Debía ser bastante tarde cuando un rayo de luz que se filtraba con timidez por un resquicio entre las cortinas despertó a Paula. La joven se desperezó con lentitud y notó su cuerpo agradablemente dolorido en ciertos puntos estratégicos; pero, casi al instante, lo ocurrido la noche anterior regresó a su memoria y abrió los ojos de golpe.
Contempló el rostro lleno de paz del hombre que descansaba a su lado y, por un instante, deseó alargar la mano y acariciarle la mejilla donde ya apuntaba una ligera barba, sin embargo, echó mano a toda su fuerza de voluntad y resistió el impulso. Como si la luz del día le hubiera hecho recobrar la cordura de golpe, se preguntó qué demonios había hecho.
Su vecino seguía durmiendo ajeno por completo a su tumulto interior. Pau aprovechó para deslizar la mirada por su rostro recreándose en las atractivas facciones masculinas; la barbilla cuadrada, ligeramente hendida en el centro, que denotaba determinación; la nariz grande y recta, con un toque aristocrático; los labios, firmes y sensuales, que la habían enloquecido pocas horas antes... y, de pronto, fue consciente de que sus sentimientos por Pedro eran muy diferentes de lo había sentido jamás por ningún otro hombre y supo, sin lugar a dudas, que iban mucho más allá de un mero deseo pasajero. De alguna manera, sin que ella hubiera sido consciente de ello, Pedro se había hecho imprescindible para su felicidad y Paula aún no podía entenderlo; ¿por qué él?, ¿por qué alguien con quien, en principio, tenía tan pocas cosas en común?
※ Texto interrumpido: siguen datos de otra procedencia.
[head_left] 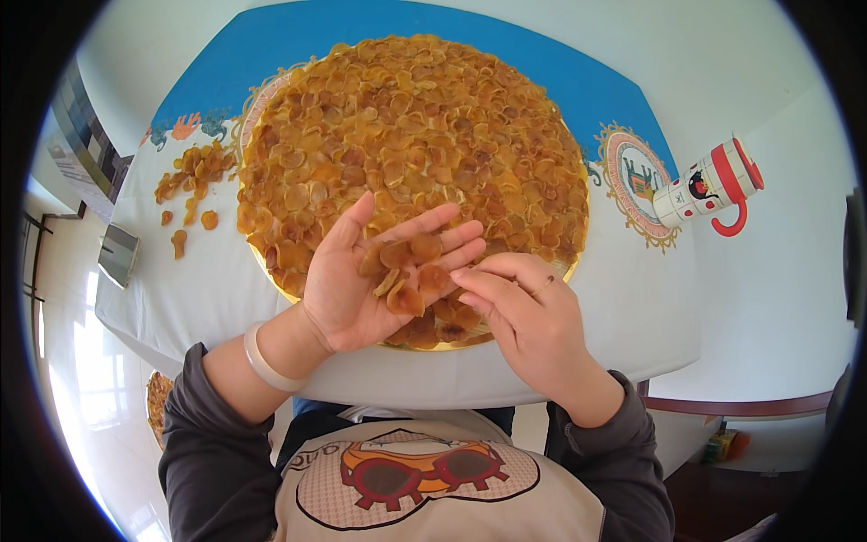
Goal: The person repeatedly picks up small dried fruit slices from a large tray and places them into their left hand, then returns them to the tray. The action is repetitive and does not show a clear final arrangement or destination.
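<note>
My left hand (359, 291) is palm up with its fingers spread, and several thin amber dried slices (406, 298) lie on the palm and fingers. My right hand (525, 315) has its fingers drawn together; the fingertips are at the edge of one slice (433, 278) on the left fingers. Whether they pinch it is unclear. Beneath both hands is a large round tray (278, 288) with a yellow rim, mostly covered by a layer of similar slices (420, 135). More slices (423, 332) lie near its front edge, partly hidden by the left hand.
A cloth with blue and white areas (630, 305) covers the table. Loose slices (196, 169) lie left of the tray. A phone-like object (118, 256) is at the left edge. To the right stands a white-and-red handled cup (704, 186). Another container of slices (159, 400) is low at left.
</note>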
Sacudió la cabeza, incapaz de encontrar la respuesta a sus preguntas.
Lo único que sabía era que, después de tantos años de relaciones superficiales, se había enamorado de su vecino como una idiota y, en cambio, no tenía nada claro que Pedro sintiera por ella algo más que una simple atracción física.
Asustada por primera vez en su vida, Pau se bajó del colchón con cuidado de no despertarlo. Durante unos segundos, permaneció en pie junto a la cama y lo contempló en silencio, luchando contra el deseo punzante de tenderse de nuevo junto a él y besarlo una vez más.
«¿Cómo ha podido ocurrir algo así?» se preguntó mordiéndose el labio inferior con nerviosismo. «Soy una estúpida. Tengo que alejarme de aquí, necesito pensar...».
Incapaz de afrontar la conmoción que le había provocado el reconocimiento de su amor, Paula hizo lo que solía cuando sentía que las cosas se complicaban demasiado: decidió huir. Sin hacer ningún ruido, recogió sus cosas lo mejor que pudo; por fortuna, sus útiles de pintura estaban en el maletero del coche. A toda velocidad, escribió una nota para Pedro con mano no muy firme.
Ha surgido algo urgente, debo irme. Perdona que me lleve tu coche.
Por favor, cuando vuelvas a Londres tráete a Milo.
Gracias por todo, despídeme de tu madre.